Statue of Kusunoki Masashige 



This striking, solid bronze statue depicts Kusunoki Masashige (1294-1336), who is remembered for his commitment to the samurai code of conduct (bushido). Kusunoki ultimately sacrificed his life to demonstrate his loyalty to the emperor. His strategic brilliance had helped Emperor Go-Daigo (1288-1339) overthrow the shogunate and briefly restore power to the Court. Go-Daigo was betrayed by a treasonous general and ordered Kusunoki into battle against a much larger army. Kusunoki urged him to reconsider, predicting he would lose. The battle was a tactical disaster. Rather than be captured, Kusunoki performed seppuku, a ritual suicide committed by samurai to die with honor.

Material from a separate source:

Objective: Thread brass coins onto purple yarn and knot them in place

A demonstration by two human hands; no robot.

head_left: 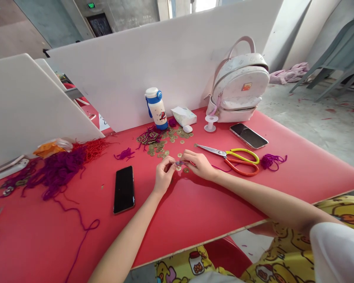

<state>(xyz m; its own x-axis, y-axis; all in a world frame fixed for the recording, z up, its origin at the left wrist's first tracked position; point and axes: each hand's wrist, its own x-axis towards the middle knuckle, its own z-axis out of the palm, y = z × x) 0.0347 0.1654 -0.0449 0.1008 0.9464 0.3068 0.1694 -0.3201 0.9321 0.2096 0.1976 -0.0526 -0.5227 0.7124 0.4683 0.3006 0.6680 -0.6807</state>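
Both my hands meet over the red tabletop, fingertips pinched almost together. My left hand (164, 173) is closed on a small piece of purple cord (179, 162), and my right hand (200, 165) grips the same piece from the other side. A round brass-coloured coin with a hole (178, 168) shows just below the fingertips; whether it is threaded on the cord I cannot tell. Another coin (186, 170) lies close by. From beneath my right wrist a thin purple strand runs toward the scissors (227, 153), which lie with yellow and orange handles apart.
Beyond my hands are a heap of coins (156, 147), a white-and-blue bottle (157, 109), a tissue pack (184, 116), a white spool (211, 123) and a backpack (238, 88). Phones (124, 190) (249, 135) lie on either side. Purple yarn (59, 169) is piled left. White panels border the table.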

The statue was made and presented to the Imperial Household Agency in 1900. It was created by Takamura Koun and Goto Sadayuki, who also created the iconic statue in Ueno of Saigo Takamori, a famous samurai who helped lead the Meiji Restoration, a defining event in the modernization of Japan. Unlike most such statues, it is pure bronze, making it extraordinarily heavy. It is likely that this feature kept it from harm during the Great Kanto Earthquake of 1923.

The statue depicts Kusunoki awaiting the return of Emperor Go-Daigo from the Oki Islands, in the Sea of Japan. The emperor was exiled to the islands when his first attempt to destroy the Kamakura shogunate failed in 1331, but he escaped in 1333 and planned to recapture power.